Friday: Bruce Springsteen concert at Wrigley Field.

Sunday: Give the Chicago Teachers’ Union the Tenth Avenue Freeze-Out.

Rahm and Bruce are longtime buddies. In 2009, Springsteen -- a supporter of Barack Obama and liberal politicians in general -- gave Emanuel 10 free tickets to a concert in Washington, D.C. In return, Emanuel persuaded Springsteen to play a few bars of the Jewish folk song “Hava Nagila.”

Now that the 63-year-old Springsteen has reached late middle/early old age, his audience is far from the blue-collar characters in songs such as “Born to Run” and “My Hometown.” Over the weekend, it seemed like every lawyer, politician and journalist in Chicago had Springsteen tickets, which ranged from $45 to $103 -- less than he could have charged, but more than the laid-off factory workers he sings about can afford.

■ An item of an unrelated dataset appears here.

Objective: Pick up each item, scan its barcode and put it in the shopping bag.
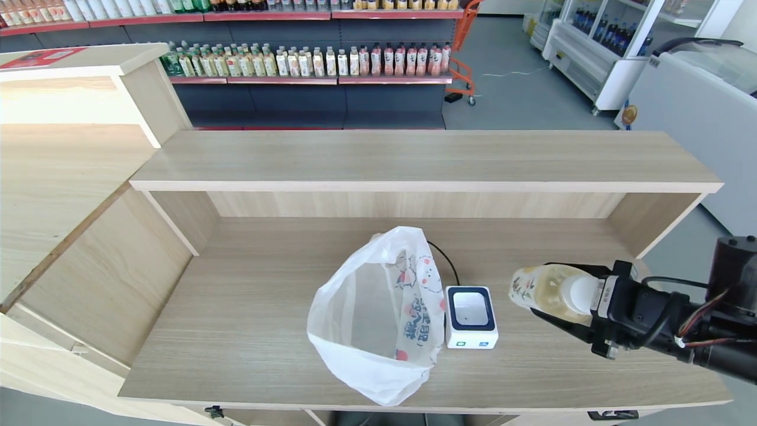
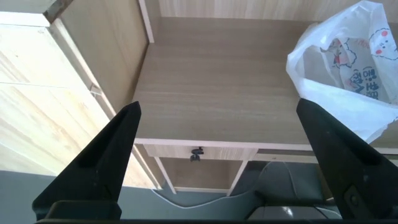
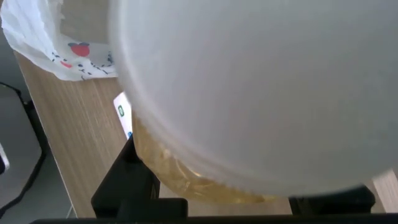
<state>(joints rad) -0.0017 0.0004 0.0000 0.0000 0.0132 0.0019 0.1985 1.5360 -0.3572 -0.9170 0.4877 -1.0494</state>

In his legacy years, Springsteen has been profiled on CBS Sunday Morning and in a New Yorker piece by editor David Remnick, who also wrote a flattering book about Obama. Bruce is especially beloved by liberals like Rahm and Remnick, who came of age in the 1980s, because he shared their opposition to the policies of Ronald Reagan. Now that those liberals have achieved wealth and political office, attending a Bruce concert allows them to indulge in nostalgia for their young, poor and powerless years.

However, the number one Bruce fan in America is a politician, but not a liberal one. According to a recent article in The Atlantic (which is edited by James Bennet, brother of Colorado Democratic Sen. Michael Bennet), New Jersey’s Republican Gov. Chris Christie has attended 129 Springsteen concerts, where he shouts along with the lyrics to his favorite song, “Thunder Road.”

Springsteen is a critic of Christie’s conservative policies and has refused to play at his inauguration, or even meet him in person. But as the article pointed out, “the people who grew up with Springsteen in Freehold, the people who first came to listen to Springsteen, the people whose lives Springsteen explores in his songs—they voted for Christie. Sixty-three percent of white voters with only high-school diplomas went for Christie in his 2009 race against the incumbent Democrat, Jon Corzine.”

Springsteen has always been a supporter of labor unions. In the 1980s, at a concert in Pittsburgh, he allowed laid-off steelworkers to collect money for a food bank outside the concert hall, and then donated $10,000 of the gate himself. If Springsteen had stuck around Chicago after Saturday’s concert, he’d undoubtedly take the side of the Chicago Teachers’ Union. Springsteen hasn’t changed -- but his fans sure have.